- **What you should do**: Return the entries below exactly as written.

Dataset excerpts

·····

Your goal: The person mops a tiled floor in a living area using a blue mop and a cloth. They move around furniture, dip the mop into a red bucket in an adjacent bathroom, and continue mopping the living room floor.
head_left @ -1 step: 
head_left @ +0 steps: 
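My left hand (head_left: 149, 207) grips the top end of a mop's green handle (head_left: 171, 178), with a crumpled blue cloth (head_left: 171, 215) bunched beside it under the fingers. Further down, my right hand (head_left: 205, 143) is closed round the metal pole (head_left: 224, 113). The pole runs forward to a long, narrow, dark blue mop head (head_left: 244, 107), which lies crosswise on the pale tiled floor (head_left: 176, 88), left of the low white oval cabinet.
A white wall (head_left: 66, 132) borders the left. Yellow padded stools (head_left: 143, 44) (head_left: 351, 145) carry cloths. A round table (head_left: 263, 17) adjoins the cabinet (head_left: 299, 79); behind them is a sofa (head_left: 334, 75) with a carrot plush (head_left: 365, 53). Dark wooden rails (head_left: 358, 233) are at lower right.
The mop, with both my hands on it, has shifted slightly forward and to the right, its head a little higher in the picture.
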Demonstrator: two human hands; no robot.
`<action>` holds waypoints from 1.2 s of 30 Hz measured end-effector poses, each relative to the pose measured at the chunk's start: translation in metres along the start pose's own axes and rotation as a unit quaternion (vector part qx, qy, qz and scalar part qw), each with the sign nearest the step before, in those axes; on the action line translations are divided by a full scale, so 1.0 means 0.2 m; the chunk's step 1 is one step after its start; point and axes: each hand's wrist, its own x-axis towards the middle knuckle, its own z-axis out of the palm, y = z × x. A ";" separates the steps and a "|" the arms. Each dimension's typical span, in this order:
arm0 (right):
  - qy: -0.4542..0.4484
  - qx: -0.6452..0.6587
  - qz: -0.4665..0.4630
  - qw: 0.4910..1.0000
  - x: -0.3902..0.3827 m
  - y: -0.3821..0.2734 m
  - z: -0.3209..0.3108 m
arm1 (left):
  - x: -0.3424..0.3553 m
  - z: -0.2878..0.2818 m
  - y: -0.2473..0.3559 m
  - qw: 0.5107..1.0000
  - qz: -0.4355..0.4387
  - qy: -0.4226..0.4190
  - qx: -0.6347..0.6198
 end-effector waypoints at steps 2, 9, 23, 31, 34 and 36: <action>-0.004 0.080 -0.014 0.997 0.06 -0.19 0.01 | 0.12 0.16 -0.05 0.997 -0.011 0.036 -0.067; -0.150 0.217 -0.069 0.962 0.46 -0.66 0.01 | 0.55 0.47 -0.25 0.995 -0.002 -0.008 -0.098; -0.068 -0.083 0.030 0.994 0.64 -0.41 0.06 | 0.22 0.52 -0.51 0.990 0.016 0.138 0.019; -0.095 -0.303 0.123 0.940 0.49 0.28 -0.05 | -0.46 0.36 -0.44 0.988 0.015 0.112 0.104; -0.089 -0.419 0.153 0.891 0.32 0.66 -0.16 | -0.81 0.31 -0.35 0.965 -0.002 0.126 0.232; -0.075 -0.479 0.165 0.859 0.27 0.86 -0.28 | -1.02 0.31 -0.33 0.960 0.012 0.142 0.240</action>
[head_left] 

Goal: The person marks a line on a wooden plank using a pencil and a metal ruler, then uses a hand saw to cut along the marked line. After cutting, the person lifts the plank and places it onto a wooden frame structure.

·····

- **Answer for this exercise**:
Your goal: The person mops a tiled floor in a living area using a blue mop and a cloth. They move around furniture, dip the mop into a red bucket in an adjacent bathroom, and continue mopping the living room floor.
head_left @ -1 step: 
head_left @ +0 steps: 
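My left hand (head_left: 149, 207) grips the top end of a mop's green handle (head_left: 171, 178), with a crumpled blue cloth (head_left: 171, 215) bunched beside it under the fingers. Further down, my right hand (head_left: 205, 143) is closed round the metal pole (head_left: 224, 113). The pole runs forward to a long, narrow, dark blue mop head (head_left: 244, 107), which lies crosswise on the pale tiled floor (head_left: 176, 88), left of the low white oval cabinet.
A white wall (head_left: 66, 132) borders the left. Yellow padded stools (head_left: 143, 44) (head_left: 351, 145) carry cloths. A round table (head_left: 263, 17) adjoins the cabinet (head_left: 299, 79); behind them is a sofa (head_left: 334, 75) with a carrot plush (head_left: 365, 53). Dark wooden rails (head_left: 358, 233) are at lower right.
The mop, with both my hands on it, has shifted slightly forward and to the right, its head a little higher in the picture.
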Demonstrator: two human hands; no robot.
`<action>` holds waypoints from 1.2 s of 30 Hz measured end-effector poses, each relative to the pose measured at the chunk's start: translation in metres along the start pose's own axes and rotation as a unit quaternion (vector part qx, qy, qz and scalar part qw), each with the sign nearest the step before, in those axes; on the action line translations are divided by a full scale, so 1.0 means 0.2 m; the chunk's step 1 is one step after its start; point and axes: each hand's wrist, its own x-axis towards the middle knuckle, its own z-axis out of the palm, y = z × x. A ";" separates the steps and a "|" the arms. Each dimension's typical span, in this order:
arm0 (right):
  - qy: -0.4542..0.4484
  - qx: -0.6452..0.6587
  - qz: -0.4665..0.4630
  - qw: 0.4910..1.0000
  - x: -0.3902..0.3827 m
  - y: -0.3821..0.2734 m
  - z: -0.3209..0.3108 m
arm1 (left):
  - x: -0.3424..0.3553 m
  - z: -0.2878..0.2818 m
  - y: -0.2473..0.3559 m
  - qw: 0.5107..1.0000
  - qz: -0.4355..0.4387
  - qy: -0.4226..0.4190
  - qx: -0.6347..0.6198
 end-effector waypoints at steps 2, 9, 23, 31, 34 and 36: <action>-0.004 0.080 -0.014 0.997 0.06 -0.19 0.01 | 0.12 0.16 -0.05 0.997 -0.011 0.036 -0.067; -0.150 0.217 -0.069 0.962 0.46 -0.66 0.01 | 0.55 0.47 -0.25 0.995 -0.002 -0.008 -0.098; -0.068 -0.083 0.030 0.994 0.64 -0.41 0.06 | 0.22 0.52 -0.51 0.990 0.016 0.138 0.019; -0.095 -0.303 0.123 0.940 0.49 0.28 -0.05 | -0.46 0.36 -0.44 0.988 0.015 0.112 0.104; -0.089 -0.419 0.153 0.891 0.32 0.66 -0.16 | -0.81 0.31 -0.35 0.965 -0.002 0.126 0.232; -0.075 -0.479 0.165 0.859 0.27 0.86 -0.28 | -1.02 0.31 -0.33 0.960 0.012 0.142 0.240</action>
[head_left] 

Goal: The person marks a line on a wooden plank using a pencil and a metal ruler, then uses a hand saw to cut along the marked line. After cutting, the person lifts the plank and places it onto a wooden frame structure.

This exercise has been worked through to completion.